The drilling system 1 is configured to drill the borehole or well 4 into the earthen formation 5 along a vertical direction V and an offset direction O that is offset from or deviated from the vertical direction V. Although a vertical bore 4 is illustrated, the drilling system 1 and components thereof as described herein can be used for a directional drilling operations whereby a portion of the bore 4 is offset from the vertical direction V along the offset direction O. The drill string 6 is typically formed of sections of drill pipe joined end to end along a longitudinal central axis 13. The drill sting 6 is supported at its uphole end 19 by the Kelly or top drive and extends toward the drill bit 2 along a downhole direction D. The downhole direction D is the direction from the surface 3 toward the drill bit 2 while an uphole direction U is opposite to the downhole direction D. Accordingly, “downhole,” “downstream,” or similar words used in this description refers to a location that is closer toward the drill bit 2 than the surface 3, relative to a point of reference. “Uphole,” “upstream,” and similar words refers to a location that is closer to the surface 3 than the drill bit 2, relative to a point of reference.

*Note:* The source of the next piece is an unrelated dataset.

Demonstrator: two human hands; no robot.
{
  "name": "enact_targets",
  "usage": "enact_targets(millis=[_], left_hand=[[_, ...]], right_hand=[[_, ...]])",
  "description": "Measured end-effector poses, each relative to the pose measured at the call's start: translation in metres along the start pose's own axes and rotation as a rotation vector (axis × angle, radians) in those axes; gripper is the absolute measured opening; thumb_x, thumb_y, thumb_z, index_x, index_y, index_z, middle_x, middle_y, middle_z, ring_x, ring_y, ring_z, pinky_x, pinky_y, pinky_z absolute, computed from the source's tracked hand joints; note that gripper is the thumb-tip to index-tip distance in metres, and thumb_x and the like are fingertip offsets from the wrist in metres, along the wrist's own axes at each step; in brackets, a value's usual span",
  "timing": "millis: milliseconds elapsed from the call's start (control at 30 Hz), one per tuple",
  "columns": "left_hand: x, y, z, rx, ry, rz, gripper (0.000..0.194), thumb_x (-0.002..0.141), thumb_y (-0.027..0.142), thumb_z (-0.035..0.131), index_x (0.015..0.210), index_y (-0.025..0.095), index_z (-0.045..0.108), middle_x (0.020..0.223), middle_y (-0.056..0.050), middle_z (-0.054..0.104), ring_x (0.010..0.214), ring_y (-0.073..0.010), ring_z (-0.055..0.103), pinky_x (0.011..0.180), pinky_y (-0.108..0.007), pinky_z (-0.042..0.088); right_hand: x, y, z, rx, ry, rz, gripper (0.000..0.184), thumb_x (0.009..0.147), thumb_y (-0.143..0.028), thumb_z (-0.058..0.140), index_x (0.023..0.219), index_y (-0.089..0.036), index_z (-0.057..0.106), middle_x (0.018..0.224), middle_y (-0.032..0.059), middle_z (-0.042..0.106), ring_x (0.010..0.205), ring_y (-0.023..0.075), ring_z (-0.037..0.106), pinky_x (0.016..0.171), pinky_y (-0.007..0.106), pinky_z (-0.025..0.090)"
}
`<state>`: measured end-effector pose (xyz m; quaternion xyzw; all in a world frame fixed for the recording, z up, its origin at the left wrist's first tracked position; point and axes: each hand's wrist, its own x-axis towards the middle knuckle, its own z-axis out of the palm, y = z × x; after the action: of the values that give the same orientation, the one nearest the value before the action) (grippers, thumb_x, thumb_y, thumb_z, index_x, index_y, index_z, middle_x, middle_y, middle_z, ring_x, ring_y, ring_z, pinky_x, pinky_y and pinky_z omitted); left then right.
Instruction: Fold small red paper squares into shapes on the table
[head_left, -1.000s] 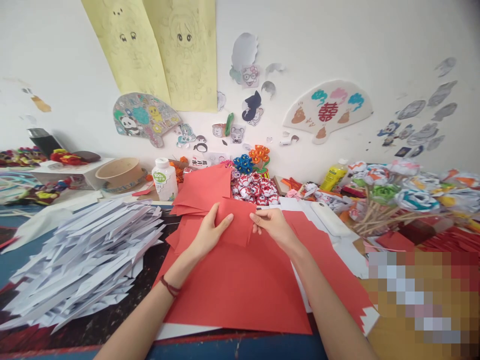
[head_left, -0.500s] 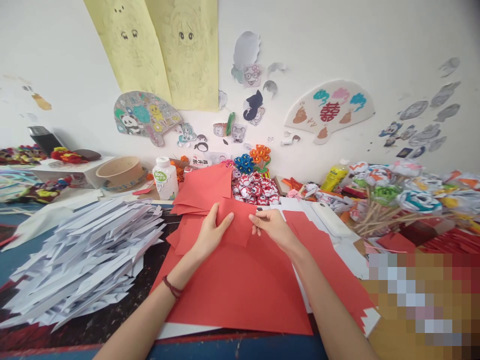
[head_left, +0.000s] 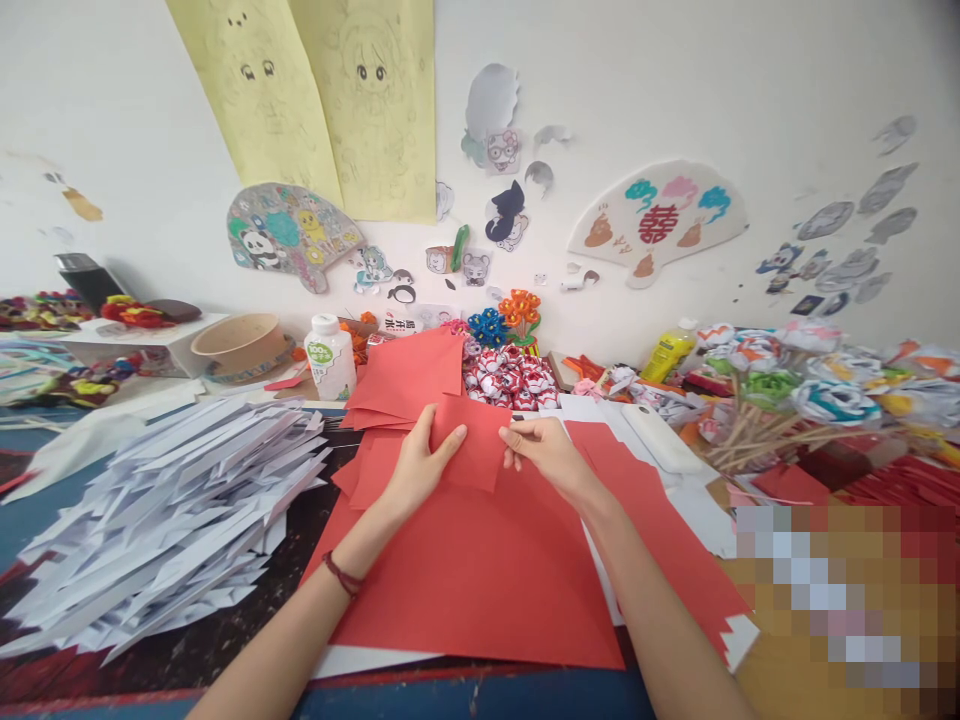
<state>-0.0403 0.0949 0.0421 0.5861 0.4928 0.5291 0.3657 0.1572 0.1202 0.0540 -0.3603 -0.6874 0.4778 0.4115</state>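
Between my two hands is a small piece of red paper (head_left: 475, 445). My left hand (head_left: 421, 458) grips its left side, with the thumb lying on the face and the fingers behind. At the right edge, my right hand (head_left: 546, 450) pinches the paper between thumb and forefinger. Below them lies a large red sheet (head_left: 480, 580), flat on the table. Smaller red pieces (head_left: 375, 470) rest partly beneath my left hand, and a stack of red squares (head_left: 412, 370) stands just behind it.
Folded white paper strips (head_left: 172, 510) form a large pile on the left. More red sheets (head_left: 652, 520) lie on the right. At the back stand a white bottle (head_left: 330, 360), red-and-white paper flowers (head_left: 510, 380) and a yellow bottle (head_left: 667, 352). Stemmed paper flowers (head_left: 832, 400) crowd the far right.
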Motion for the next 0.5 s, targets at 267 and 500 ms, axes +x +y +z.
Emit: enact_targets(millis=[267,500], left_hand=[[0.0007,0.0018,-0.0012,-0.034,-0.009,-0.017,0.042,0.081,0.049,0.061,0.109,0.019,0.055,0.110,-0.009,0.066,0.099,-0.0244,0.063,0.083,-0.034,0.051],[0.0008,0.0020,-0.0017,0.037,-0.011,0.003,0.042,0.082,0.048,0.059,0.111,0.018,0.053,0.108,-0.009,0.065,0.100,-0.0251,0.062,0.083,-0.035,0.051]], right_hand=[[0.0007,-0.0023,-0.0006,0.031,0.021,-0.009,0.046,0.083,-0.054,0.058,0.058,-0.017,0.066,0.055,0.0029,0.064,0.049,0.0121,0.051,0.053,0.025,0.040],[0.0004,-0.0020,-0.0005,0.011,0.011,-0.021,0.045,0.086,-0.050,0.056,0.057,-0.017,0.064,0.055,0.0023,0.063,0.049,0.0117,0.051,0.054,0.024,0.040]])
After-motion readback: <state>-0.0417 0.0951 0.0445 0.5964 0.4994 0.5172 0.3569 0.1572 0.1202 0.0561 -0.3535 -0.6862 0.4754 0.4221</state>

Continuing with FIG. 1, the mud-pulse telemetry system 10 can include all or a portion of the MWD tool 20. The MWD tool 20 includes a plurality of sensors 8, an encoder 24, a power source 14, and a transmitter (or transceiver) for communication with the pulser 12. The MWD tool 20 can also include a controller having a processor and memory. The MWD tool 20 obtains drilling information via the sensors 8. Exemplary drilling information may include data indicative of the drilling direction of the drill bit 2, such as azimuth, inclination, and tool face angle. While MWD tool 20 is illustrated, a logging-while-drilling (LWD) tool may be used in combination with or in lieu of the MWD tool 20. The power source 14 can be a battery, a turbine alternator-generator, or a combination of both.

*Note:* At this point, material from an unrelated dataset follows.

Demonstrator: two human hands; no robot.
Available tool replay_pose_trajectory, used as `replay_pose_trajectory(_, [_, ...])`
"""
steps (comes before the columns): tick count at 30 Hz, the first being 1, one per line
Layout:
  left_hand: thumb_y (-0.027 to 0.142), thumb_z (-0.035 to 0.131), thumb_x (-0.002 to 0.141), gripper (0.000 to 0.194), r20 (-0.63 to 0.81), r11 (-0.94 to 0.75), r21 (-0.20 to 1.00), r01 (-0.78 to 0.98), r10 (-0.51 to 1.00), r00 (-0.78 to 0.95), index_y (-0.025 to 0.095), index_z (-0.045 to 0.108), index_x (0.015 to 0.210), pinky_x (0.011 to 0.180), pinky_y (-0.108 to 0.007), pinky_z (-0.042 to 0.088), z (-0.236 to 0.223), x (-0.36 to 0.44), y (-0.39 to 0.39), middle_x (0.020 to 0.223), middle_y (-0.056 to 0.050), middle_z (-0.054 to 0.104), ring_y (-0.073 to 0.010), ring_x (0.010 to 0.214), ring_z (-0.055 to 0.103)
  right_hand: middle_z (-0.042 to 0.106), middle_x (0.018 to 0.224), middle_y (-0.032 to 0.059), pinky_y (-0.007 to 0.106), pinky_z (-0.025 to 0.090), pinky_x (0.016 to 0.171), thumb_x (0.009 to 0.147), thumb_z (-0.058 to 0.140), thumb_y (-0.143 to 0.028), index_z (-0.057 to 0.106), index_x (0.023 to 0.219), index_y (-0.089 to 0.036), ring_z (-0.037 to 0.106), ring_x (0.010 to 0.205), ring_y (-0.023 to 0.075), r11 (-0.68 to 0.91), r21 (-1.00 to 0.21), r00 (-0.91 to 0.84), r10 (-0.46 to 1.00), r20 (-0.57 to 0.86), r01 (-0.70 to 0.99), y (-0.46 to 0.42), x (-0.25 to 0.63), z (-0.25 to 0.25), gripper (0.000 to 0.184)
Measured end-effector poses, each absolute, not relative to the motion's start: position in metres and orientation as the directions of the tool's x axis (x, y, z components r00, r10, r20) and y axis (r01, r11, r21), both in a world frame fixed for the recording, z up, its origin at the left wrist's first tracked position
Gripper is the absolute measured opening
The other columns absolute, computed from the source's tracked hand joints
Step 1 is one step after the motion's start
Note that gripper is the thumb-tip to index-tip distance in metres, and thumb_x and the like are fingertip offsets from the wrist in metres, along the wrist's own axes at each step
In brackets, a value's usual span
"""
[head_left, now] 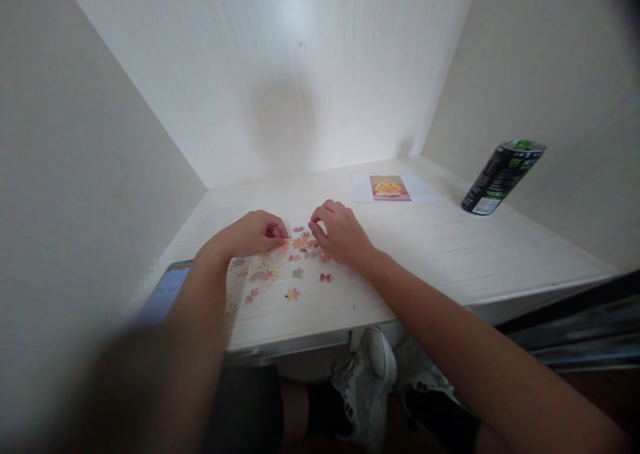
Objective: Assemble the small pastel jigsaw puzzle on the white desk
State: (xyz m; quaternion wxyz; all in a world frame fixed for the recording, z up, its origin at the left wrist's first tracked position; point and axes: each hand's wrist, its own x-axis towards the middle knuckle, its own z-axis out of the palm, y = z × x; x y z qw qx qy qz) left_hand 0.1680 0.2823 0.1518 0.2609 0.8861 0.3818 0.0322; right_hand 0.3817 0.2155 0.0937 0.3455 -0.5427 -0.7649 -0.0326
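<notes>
Small coloured jigsaw pieces (pixel 295 251) lie scattered on a white desk (pixel 450 254), some joined into a patch near the front left. My left hand (pixel 255 233) rests over the left side of the pieces with its fingers curled and its fingertips pinched at a piece. My right hand (pixel 337 231) sits just right of the cluster, fingers bent and tips pressed down among the pieces. What each hand grips is too small to name.
A reference picture (pixel 389 188) on white paper lies at the back of the desk. A black and green drink can (pixel 501 177) stands at the right. A phone (pixel 167 294) lies at the left front edge. White walls enclose the desk; my shoes (pixel 367 381) show below.
</notes>
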Motion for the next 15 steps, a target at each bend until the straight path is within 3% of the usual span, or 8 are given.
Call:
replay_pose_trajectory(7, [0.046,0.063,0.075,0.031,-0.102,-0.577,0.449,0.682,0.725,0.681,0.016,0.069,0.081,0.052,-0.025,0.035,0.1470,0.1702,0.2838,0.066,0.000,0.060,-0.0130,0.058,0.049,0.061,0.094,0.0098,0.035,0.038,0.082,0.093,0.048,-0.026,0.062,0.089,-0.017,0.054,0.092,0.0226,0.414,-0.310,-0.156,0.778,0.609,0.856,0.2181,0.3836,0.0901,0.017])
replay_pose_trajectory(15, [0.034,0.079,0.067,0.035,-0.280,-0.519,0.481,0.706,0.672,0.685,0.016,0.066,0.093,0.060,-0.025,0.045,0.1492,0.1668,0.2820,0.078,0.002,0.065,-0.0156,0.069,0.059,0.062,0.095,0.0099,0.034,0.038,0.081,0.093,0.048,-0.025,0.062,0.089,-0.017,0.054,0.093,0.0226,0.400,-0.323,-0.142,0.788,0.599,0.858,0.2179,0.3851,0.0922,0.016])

Continuing with FIG. 1, the mud-pulse telemetry system 10 can include one or more up to all of the components of the surface system 200. The surface system 200 includes one or more computing devices 210, a pressure sensor 212, and a pulser device 224. The pressure sensor 212 may be a transducer that senses pressure pulses in the drilling fluid 18. The pulser device 224, which may be a valve, is located at the surface 3 and is capable of generating pressure pulses in the drilling fluid 18. The surface system 200 can include any suitable computing device 210 configured to host software applications that process drilling data encoded in the pressure pulses and further monitor and analyze drilling operations based on the decoded drilling operation. The computing device includes a processing portion, a memory portion, an input/output portion, and a user interface (UI) portion. The input/output portions can include receivers and transceivers for detecting signals from the pressure sensor. Demodulators can be used to process received signals and are configured to demodulate received signals into drilling data that is stored in the memory portion for access by the processing portion as needed. It will be understood that the computing device 210 can include any appropriate device, examples of which include a desktop computing device, a server computing device, or a portable computing device, such as a laptop, tablet or smart phone.

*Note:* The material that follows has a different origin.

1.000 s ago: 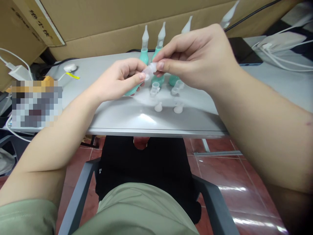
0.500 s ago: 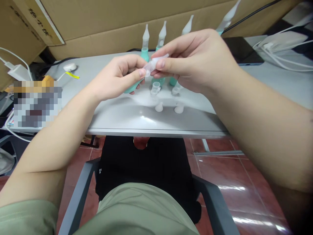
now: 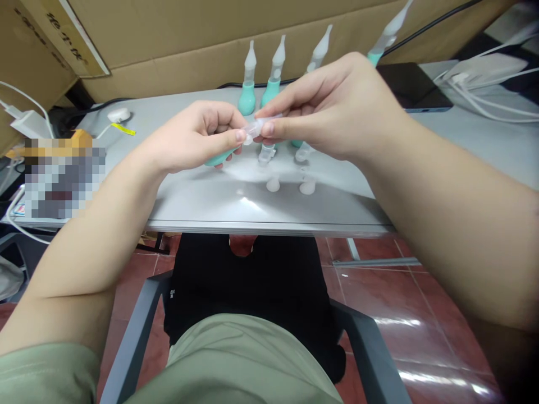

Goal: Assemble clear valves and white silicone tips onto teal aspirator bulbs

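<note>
My left hand (image 3: 197, 137) is closed round a nasal aspirator (image 3: 220, 159), its mint-green bulb in the palm and its clear tube between thumb and fingers. The thumb and fingers of my right hand (image 3: 330, 115) pinch the white soft tip at the tube's other end, and mostly hide it. Below my hands, a clear tube piece (image 3: 266, 153) and another clear tube piece (image 3: 304, 152) rest on the table. Nearer the edge are a small white tip (image 3: 273, 184) and a second white tip (image 3: 307, 187).
Several assembled aspirators stand along the back, among them one at left (image 3: 246, 100) and one at far right (image 3: 385, 39). A dark tablet or phone (image 3: 415, 87) and white cables (image 3: 475, 95) lie to the right. A cardboard wall (image 3: 168, 39) borders the grey table (image 3: 189, 207).
Both hands have come slightly lower and nearer to me with the aspirator. The white tip now sits deeper between my right fingers, and more of the standing bulbs shows.
</note>
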A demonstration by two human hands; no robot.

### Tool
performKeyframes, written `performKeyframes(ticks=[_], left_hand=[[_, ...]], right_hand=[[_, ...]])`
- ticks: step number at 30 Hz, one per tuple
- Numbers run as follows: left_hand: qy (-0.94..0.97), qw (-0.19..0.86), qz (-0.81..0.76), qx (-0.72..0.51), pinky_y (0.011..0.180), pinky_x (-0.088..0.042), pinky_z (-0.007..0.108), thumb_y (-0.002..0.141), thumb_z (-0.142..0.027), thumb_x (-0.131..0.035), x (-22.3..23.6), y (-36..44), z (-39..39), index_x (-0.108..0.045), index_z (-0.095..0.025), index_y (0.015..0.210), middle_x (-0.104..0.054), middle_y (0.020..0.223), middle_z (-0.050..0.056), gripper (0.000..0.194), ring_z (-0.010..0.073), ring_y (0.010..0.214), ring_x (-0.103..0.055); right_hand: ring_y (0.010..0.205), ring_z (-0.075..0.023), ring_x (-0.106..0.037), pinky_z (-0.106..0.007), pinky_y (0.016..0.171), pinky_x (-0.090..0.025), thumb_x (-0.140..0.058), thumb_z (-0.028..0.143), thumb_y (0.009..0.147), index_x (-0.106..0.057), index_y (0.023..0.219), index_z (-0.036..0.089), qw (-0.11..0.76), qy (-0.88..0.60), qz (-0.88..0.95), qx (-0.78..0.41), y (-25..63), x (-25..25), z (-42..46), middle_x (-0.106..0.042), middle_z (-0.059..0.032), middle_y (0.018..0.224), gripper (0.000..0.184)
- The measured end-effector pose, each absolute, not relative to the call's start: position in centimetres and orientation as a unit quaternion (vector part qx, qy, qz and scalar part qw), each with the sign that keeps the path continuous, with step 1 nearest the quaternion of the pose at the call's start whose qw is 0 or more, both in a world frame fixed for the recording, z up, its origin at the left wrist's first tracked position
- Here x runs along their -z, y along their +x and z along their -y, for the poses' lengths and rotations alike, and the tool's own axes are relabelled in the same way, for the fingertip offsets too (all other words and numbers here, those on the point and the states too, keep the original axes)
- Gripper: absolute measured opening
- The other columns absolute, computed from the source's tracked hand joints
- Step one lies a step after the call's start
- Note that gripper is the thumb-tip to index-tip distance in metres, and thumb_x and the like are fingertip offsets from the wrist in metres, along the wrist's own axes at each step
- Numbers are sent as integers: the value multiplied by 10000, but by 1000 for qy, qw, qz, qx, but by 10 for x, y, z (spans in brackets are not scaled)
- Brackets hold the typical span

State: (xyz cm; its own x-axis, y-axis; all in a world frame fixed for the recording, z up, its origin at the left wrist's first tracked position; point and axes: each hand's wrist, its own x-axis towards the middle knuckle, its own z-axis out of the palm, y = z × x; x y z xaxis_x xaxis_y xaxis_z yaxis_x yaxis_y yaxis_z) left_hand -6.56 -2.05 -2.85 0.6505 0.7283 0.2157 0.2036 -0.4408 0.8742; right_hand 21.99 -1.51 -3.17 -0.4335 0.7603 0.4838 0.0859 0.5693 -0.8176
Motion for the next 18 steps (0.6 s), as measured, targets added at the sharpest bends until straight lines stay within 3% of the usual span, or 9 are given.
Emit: performKeyframes(ticks=[6,12,16,18], left_hand=[[777,466,-275,-321,630,-457,349,1010,-831,-1075,29,-62,20,-857,-236,1008,-704,758,2,633,154,673,-583],[728,550,-279,-298,610,-538,322,983,-580,-1167,31,-59,20,-885,-238,998,-757,842,13,443,136,670,-638],[726,557,-287,-284,648,-610,322,1025,-512,-1137,31,-58,21,-874,-231,986,-771,846,17,388,127,658,-651],[729,553,-285,-285,674,-634,311,1040,-506,-1127,30,-58,21,-861,-216,985,-777,846,12,397,121,665,-679]], right_hand=[[781,-265,-884,-374,688,-775,-1165,301,840,-1025,893,394,463,-282,746,-386,217,30,19,-940,-12,876,176],[826,-254,-906,-358,751,-800,-1213,259,833,-1057,945,353,452,-283,762,-367,227,27,15,-953,-18,918,214],[827,-223,-882,-333,759,-769,-1149,126,837,-1060,935,399,439,-295,783,-327,229,26,15,-940,20,894,303],[809,-224,-873,-338,736,-759,-1146,153,827,-1058,926,394,442,-290,778,-340,227,27,17,-935,20,880,275]])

Turning now to FIGS. 1 and 2, the pulser 12 is configured to transmit information obtained downhole to a location toward or at the surface. The pulser 12 may be carried in a flow sub (not shown) that itself forms part of the bottomhole assembly (BHA) or even the drill string. The flow sub includes typical threaded uphole and downhole connectors, such as pin box connecters, and an internal passage define by an inner surface of the sub body. The pulser assembly 22 may be coupled to and mounted in the internal passage of the sub body.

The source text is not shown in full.